2. This is true. Pocahontas and Moana had two totally different experiences and upbringings just like me and the author's upbringings and ideas are also totally different.
#9. This is a lesson in almost every major Disney movie and also the opposite of this list.
#14: Remember in Freaky Friday, when the mother Tess and the daughter Anna were constantly complaining about each other until they walked a mile in each other's shoes? It would be interesting to see that happen to the author and a white person; they're not so different.
17. This one really takes the cake. Remember how it was assumed that Aladdin couldn't possibly have a heart of gold because he didn't come from a certain socioeconomic background? That he couldn't possibly relate to the princess in a way that mattered?

Yeah.
19. Remember how in Finding Nemo (and every Disney movie), Nemo is helped and assisted by his other fish friends? That's ridiculous. Nemo can't possibly understand what it's like to be Gil, an injured depressed older dude. So why did he seek his advice in the first place? Ugh.

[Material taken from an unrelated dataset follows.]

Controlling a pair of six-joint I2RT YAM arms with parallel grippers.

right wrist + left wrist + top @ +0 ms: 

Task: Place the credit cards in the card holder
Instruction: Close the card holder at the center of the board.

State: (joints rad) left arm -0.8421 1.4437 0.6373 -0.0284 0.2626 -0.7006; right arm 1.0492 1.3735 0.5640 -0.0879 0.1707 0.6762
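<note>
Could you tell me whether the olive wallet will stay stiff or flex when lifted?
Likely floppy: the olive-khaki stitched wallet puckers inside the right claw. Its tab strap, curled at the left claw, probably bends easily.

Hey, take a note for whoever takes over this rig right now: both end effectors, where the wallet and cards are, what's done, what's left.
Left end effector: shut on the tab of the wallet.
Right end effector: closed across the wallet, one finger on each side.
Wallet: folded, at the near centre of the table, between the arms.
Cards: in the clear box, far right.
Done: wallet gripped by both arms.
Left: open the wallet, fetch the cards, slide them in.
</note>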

#21. Oh wait apparently it's okay for Nemo to ask Gil advice or something. But only when Gil wants to give it, God forbid they should be actual friends and just talk openly about things.
24. You know how Bunny from Winnie the Pooh is a super angst-filled dude who doesn't quite know what he wants sometimes? I feel like the author is in his headspace in this piece.
24. Also read this twitter thread because I'm black 🤗
35. Watch Disney's 'The Color of Friendship' for insights on why this tale is a bit reductionist.
#39. Not all beggars are "street rats", (Aladdin) not all hunchbacks should be written off, (HoN) not all Scottish princesses want to be married off (Brave) and not all black people think like this author.
#42. Every great Disney movie is about how people can literally be anything including a cowboy or a prince at heart or a musician or a Boy Scout or an archer or a horrible priest or a lovely godmother or an unlikely chef or an innovative ant you see where I'm going with this? 😂
62. You know, I don't think I need a Disney movie to illustrate why this isn't right. Just know that most of us aren't this fragile and if we are we should be challenged to be stronger than this.
63. Of course people will stare at them because the author practically called for this in number 62. This is like saying don't expect Aladdin to be what you stereotype him to be but also please stereotype him.
96. Imagine if this was told to Quasimodo or that dude who was turned into a beast. In fact here's a reminder that the beast in Beauty and the Beast was turned into one because he kept prejudging people. This is what the author is doing. I'll end here.
Oh wait one more thing: Black Panther was a movie that represented a battle between two fundamental ideas: Power with humility/responsibility (T'challa) and pride/blaming everyone else for things which led to endless rage and destruction (Kilmonger.)

Take. Heed.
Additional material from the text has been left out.